━━ Material shown

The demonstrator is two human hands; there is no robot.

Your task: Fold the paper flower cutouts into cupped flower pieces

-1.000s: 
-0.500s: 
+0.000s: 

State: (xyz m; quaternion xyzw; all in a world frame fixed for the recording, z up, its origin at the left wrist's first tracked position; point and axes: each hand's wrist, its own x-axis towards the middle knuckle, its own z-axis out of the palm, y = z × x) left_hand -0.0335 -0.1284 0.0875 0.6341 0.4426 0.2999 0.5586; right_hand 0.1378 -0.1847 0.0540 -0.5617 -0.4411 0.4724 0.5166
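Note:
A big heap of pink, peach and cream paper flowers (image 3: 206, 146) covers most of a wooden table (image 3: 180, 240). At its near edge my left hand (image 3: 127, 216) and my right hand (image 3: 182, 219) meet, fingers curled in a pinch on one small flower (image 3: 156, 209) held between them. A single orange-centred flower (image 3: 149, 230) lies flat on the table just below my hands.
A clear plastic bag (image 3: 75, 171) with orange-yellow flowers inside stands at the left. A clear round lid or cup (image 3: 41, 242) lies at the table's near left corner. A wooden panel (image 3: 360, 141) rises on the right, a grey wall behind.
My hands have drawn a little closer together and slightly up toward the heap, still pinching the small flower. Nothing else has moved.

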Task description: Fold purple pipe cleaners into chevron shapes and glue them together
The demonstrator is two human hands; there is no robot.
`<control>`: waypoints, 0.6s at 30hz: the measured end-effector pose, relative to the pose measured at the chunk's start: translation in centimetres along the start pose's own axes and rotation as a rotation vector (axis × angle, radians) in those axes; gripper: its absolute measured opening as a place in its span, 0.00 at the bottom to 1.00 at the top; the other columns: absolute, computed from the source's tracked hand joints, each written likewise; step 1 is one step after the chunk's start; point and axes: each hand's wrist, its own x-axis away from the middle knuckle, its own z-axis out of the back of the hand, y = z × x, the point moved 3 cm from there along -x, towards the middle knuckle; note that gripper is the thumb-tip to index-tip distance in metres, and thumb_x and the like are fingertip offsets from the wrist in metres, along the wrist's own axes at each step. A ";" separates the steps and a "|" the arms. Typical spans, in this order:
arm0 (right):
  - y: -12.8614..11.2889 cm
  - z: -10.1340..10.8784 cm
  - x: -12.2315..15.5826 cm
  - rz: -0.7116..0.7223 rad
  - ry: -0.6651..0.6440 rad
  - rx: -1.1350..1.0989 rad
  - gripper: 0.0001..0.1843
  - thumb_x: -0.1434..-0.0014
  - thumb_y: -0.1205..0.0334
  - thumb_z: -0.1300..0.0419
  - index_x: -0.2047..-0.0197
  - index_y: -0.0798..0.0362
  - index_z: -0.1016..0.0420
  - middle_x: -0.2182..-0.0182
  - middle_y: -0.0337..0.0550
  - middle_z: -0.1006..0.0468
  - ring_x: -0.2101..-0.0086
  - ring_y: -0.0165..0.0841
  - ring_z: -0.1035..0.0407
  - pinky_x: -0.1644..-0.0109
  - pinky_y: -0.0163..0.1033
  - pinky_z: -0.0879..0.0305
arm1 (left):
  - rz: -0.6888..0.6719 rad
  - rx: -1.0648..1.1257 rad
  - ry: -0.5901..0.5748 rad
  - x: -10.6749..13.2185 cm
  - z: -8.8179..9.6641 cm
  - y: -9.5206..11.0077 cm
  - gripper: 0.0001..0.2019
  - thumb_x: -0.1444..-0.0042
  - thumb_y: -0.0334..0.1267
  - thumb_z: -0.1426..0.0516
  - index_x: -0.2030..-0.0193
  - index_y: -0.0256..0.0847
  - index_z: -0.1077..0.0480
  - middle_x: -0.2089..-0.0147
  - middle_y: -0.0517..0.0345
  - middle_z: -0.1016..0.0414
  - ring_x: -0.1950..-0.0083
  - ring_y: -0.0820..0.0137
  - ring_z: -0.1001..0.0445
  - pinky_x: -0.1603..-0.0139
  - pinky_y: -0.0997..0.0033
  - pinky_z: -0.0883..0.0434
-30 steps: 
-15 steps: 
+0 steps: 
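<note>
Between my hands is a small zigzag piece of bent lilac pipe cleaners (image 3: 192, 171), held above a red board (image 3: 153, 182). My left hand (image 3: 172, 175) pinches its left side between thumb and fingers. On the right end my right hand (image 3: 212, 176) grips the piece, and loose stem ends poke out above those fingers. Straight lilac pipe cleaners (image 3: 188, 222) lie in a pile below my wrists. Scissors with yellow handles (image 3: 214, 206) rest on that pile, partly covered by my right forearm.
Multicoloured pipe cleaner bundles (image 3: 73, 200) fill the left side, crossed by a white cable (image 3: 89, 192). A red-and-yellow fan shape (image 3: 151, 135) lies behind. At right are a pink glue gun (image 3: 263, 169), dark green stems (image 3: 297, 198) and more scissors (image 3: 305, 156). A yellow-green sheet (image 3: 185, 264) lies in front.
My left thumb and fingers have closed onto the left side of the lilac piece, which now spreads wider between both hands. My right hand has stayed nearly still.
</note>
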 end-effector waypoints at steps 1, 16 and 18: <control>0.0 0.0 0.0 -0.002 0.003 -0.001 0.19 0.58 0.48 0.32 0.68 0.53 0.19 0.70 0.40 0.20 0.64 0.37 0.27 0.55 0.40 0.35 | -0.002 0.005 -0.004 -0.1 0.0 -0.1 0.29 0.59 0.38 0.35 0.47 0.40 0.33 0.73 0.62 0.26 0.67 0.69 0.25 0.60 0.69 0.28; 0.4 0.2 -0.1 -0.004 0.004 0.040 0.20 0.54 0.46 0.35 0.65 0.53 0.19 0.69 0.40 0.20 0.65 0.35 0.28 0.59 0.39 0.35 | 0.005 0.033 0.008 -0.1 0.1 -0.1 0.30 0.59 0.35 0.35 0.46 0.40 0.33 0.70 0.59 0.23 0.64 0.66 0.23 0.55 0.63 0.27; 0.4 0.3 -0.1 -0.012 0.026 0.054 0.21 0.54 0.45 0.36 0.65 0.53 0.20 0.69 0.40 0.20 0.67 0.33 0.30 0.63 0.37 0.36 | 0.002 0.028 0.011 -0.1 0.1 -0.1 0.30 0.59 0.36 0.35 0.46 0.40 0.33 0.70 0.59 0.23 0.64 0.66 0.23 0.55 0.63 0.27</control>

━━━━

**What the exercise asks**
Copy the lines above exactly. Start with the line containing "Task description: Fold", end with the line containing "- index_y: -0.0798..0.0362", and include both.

**Exercise answer**
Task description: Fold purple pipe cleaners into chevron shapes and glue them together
The demonstrator is two human hands; there is no robot.
`<control>`: waypoints, 0.6s at 30hz: the measured end-effector pose, relative to the pose measured at the chunk's start: translation in centimetres along the start pose's own axes and rotation as a rotation vector (axis × angle, radians) in those axes; gripper: its absolute measured opening as a place in its span, 0.00 at the bottom to 1.00 at the top; the other columns: absolute, computed from the source's tracked hand joints, each written likewise; step 1 is one step after the chunk's start; point and axes: each hand's wrist, its own x-axis away from the middle knuckle, its own z-axis out of the back of the hand, y = z × x, the point moved 3 cm from there along -x, towards the middle knuckle; note that gripper is the thumb-tip to index-tip distance in metres, and thumb_x and the like are fingertip offsets from the wrist in metres, along the wrist's own axes at each step. A ";" separates the steps and a "|" the arms. Typical spans, in this order:
arm0 (right):
  - y: -12.8614..11.2889 cm
  - z: -10.1340..10.8784 cm
  - x: -12.2315..15.5826 cm
  - rz: -0.7116..0.7223 rad
  - ry: -0.6651..0.6440 rad
  - rx: -1.1350..1.0989 rad
  - gripper: 0.0001..0.1843
  - thumb_x: -0.1434..-0.0014
  - thumb_y: -0.1205..0.0334
  - thumb_z: -0.1300..0.0419
  - index_x: -0.2047..-0.0197
  - index_y: -0.0798..0.0362

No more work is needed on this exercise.